An image pickup device that outputs a video signal picked up by a camera and an audio signal picked up by a microphone, and outputs the video signal supplied from the image pickup sound pickup device to a display device In an imaging / acquisition / acquisition signal reproduction system including a reproduction device that outputs the audio signal supplied from the imaging / acquisition / acquisition apparatus to left and right speakers,
The imaging sound pickup device is:
When a plurality of cameras and one of the plurality of cameras is used as a shooting camera, the pair of cameras are arranged at a predetermined angle leftward and rightward with respect to the shooting camera and have the same height from the bottom surface. An imaging receiver having a cylindrical portion having a plurality of microphones that pick up binaural sound for each of the plurality of cameras as a sound signal accompanying a binaural sound picked up by the left and right microphones as a video signal picked up by the photographing camera. The clef,
A selection unit that outputs, as a selection audio signal, an audio signal associated with the video signal set as a main video signal on the playback device side among the plurality of video signals obtained from the plurality of cameras;
The playback device
A video signal output unit that sets one of the plurality of video signals as the main video signal, generates a main video signal for display from the video signal set as the main video signal, and outputs the main video signal to a display unit;
When the selected audio signal is supplied and the selected audio signal is reproduced by the left and right speakers, the signal reproduced from the left and right speakers cancels the crosstalk signal viewed by the viewer's right and left ears.

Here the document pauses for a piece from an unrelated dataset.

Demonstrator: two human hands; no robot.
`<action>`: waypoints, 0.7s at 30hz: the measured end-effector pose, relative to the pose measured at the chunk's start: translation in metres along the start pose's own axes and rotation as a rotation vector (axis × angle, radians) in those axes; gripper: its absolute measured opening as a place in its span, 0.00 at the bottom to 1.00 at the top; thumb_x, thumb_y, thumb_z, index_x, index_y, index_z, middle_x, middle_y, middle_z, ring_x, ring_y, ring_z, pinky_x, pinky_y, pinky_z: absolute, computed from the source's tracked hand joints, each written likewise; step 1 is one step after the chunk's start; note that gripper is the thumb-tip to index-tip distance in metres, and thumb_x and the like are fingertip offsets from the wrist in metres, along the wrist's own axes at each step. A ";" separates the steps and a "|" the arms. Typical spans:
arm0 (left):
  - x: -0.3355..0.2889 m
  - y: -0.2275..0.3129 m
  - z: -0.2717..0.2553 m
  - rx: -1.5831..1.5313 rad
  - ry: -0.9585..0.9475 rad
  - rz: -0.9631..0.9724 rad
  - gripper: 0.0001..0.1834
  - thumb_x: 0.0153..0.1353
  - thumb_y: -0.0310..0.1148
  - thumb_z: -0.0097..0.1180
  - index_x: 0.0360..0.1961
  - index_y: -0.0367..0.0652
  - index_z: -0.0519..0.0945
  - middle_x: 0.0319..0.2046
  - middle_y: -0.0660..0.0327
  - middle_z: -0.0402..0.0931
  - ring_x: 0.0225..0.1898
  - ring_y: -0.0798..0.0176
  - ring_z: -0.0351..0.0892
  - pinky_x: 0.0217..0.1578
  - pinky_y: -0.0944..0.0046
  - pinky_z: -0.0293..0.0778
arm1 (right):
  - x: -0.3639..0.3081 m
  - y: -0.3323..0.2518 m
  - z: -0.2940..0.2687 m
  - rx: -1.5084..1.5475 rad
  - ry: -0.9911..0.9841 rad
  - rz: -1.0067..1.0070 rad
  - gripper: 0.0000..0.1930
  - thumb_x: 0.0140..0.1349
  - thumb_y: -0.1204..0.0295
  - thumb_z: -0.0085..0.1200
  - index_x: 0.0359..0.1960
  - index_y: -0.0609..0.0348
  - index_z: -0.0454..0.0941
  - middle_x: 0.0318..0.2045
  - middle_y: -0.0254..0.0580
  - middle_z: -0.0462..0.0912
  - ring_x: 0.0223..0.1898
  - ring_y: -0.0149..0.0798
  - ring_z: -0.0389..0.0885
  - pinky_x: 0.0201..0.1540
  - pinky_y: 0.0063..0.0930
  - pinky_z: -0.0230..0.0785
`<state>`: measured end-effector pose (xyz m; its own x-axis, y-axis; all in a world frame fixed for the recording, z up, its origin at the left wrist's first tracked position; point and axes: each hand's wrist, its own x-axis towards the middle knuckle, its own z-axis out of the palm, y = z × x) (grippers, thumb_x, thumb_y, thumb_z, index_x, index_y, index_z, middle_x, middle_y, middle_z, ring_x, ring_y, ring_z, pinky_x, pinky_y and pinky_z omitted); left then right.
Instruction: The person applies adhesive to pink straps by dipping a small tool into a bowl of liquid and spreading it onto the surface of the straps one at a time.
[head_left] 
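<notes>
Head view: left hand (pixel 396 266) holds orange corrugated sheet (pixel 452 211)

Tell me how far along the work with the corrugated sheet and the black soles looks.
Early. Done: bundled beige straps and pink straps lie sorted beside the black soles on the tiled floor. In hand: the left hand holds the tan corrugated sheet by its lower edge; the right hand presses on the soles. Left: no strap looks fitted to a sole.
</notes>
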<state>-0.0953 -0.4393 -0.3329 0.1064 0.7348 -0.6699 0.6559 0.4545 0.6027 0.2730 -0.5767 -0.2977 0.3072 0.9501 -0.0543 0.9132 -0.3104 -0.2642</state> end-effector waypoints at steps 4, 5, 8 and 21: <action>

A crosstalk canceller for processing and outputting to the left and right speakers,
The crosstalk canceller has a filter that stores a head-related transfer function obtained in advance, and the head-related transfer function is measured based on an audio signal collected by a pair of microphones mounted on a cylindrical structure. An image pickup sound signal reproduction system characterized by having a head related transfer function.